In one attempt to try to get them going (in the homebrew system), I introduced a new player to the campaign who was more experienced as a player. He created a leader-type character to help move things along. However, after some time, the original players felt that their agency was lost, and that they were just doing whatever the new player told them to. As a result, interest plummeted and we ended the campaign.

A second attempt (in Fate) revolved around the local police suspecting one of the party characters for the strange murders that had been occurring. I figured that pressure from in-game society would spark their investigation, but the players agreed that the police didn't have any real evidence tying them to the murders, and so they wouldn't bother trying to clear their names. This meant that when they defeat one of the monsters actually responsible for the murders, they just leave and go home rather than investigating where it came from.

All of these players want to keep playing, and they've expressed repeatedly their willingness to do so. However, when we do play, we just get stuck in a rut and nothing happens. I don't want to railroad my players into action, but at the same time I don't want to spend three hours doing nothing. How can I encourage my players to be more adventurous with their characters?


9 Answers 9


Your players are telling you that they might not want to adventure.

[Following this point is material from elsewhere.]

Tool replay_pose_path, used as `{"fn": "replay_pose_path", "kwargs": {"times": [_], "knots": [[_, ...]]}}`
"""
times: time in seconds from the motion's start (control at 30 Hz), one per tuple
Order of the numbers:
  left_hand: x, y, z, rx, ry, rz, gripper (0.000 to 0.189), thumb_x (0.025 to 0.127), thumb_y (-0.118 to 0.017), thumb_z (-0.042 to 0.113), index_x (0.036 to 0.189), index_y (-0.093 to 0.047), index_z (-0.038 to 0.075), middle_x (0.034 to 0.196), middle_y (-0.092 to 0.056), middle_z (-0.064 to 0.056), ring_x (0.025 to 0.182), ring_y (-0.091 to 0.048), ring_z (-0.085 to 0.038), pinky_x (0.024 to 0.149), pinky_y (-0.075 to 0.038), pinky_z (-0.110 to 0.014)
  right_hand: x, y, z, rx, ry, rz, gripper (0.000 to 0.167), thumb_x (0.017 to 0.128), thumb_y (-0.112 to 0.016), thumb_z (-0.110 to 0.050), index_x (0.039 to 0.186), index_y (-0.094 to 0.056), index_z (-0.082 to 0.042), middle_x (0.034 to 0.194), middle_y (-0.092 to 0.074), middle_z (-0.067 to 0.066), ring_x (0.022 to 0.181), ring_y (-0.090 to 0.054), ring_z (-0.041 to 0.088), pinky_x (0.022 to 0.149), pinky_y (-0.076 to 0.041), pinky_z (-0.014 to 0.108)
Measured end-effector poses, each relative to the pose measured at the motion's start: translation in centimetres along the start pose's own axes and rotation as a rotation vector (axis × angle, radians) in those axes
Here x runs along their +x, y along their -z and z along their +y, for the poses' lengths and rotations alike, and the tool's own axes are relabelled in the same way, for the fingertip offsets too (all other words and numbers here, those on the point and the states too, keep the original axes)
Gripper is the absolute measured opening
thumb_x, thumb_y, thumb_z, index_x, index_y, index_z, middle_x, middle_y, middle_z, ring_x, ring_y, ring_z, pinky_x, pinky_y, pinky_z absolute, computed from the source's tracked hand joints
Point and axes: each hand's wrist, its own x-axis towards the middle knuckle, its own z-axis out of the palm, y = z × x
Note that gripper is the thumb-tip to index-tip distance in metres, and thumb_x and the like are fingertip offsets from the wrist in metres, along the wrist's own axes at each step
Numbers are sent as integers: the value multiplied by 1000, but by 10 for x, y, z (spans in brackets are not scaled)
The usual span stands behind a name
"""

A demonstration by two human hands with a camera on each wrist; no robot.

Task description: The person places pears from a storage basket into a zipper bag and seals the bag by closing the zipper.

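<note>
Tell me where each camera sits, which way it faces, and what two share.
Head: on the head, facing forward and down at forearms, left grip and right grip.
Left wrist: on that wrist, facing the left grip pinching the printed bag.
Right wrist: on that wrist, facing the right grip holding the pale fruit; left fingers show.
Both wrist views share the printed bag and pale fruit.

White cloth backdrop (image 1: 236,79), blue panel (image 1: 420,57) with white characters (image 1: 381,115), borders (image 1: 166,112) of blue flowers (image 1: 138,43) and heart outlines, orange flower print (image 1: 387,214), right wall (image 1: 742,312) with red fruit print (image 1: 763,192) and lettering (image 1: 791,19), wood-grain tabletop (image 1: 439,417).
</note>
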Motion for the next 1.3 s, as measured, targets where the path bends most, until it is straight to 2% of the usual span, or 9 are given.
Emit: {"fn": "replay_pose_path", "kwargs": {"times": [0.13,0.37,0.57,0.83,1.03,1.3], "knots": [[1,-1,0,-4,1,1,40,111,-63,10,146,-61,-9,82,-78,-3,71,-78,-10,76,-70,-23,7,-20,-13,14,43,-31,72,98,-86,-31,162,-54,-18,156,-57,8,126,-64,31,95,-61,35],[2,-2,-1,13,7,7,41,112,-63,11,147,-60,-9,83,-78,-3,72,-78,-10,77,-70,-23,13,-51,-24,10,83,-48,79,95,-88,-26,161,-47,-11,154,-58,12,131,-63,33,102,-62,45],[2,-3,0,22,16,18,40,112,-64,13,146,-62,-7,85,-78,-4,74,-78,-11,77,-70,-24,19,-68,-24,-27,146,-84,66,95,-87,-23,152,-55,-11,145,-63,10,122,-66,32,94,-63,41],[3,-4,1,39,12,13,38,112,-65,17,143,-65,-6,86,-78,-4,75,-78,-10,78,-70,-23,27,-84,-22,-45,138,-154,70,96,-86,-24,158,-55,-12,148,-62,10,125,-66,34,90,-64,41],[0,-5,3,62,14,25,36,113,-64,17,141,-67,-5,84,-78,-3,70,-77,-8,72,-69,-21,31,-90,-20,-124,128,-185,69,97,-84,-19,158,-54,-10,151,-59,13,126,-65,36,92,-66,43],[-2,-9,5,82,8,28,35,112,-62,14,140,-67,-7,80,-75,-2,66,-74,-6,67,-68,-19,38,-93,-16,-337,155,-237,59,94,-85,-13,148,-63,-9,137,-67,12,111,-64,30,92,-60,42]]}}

First and foremost, ask your players if this is the case before acting on advice from random strangers on the internet.

It appears to me that they are not interested in playing in an adventure, and that is perfectly fine. There are many other options for the kinds of games to run. The key is not trying to get the characters to be motivated to do something from the outset, but only to make sure the characters have a reason to stay together as a party.

From there you can build on what you already know of the characters. For example, in the homebrew game, it would appear to me that instead of trying to get the largely academic and upper-crust characters to go on a grand adventure, they might have been motivated by courtly intrigue. That is only an example, as it is unclear what kind of plot you actually attempted with that one.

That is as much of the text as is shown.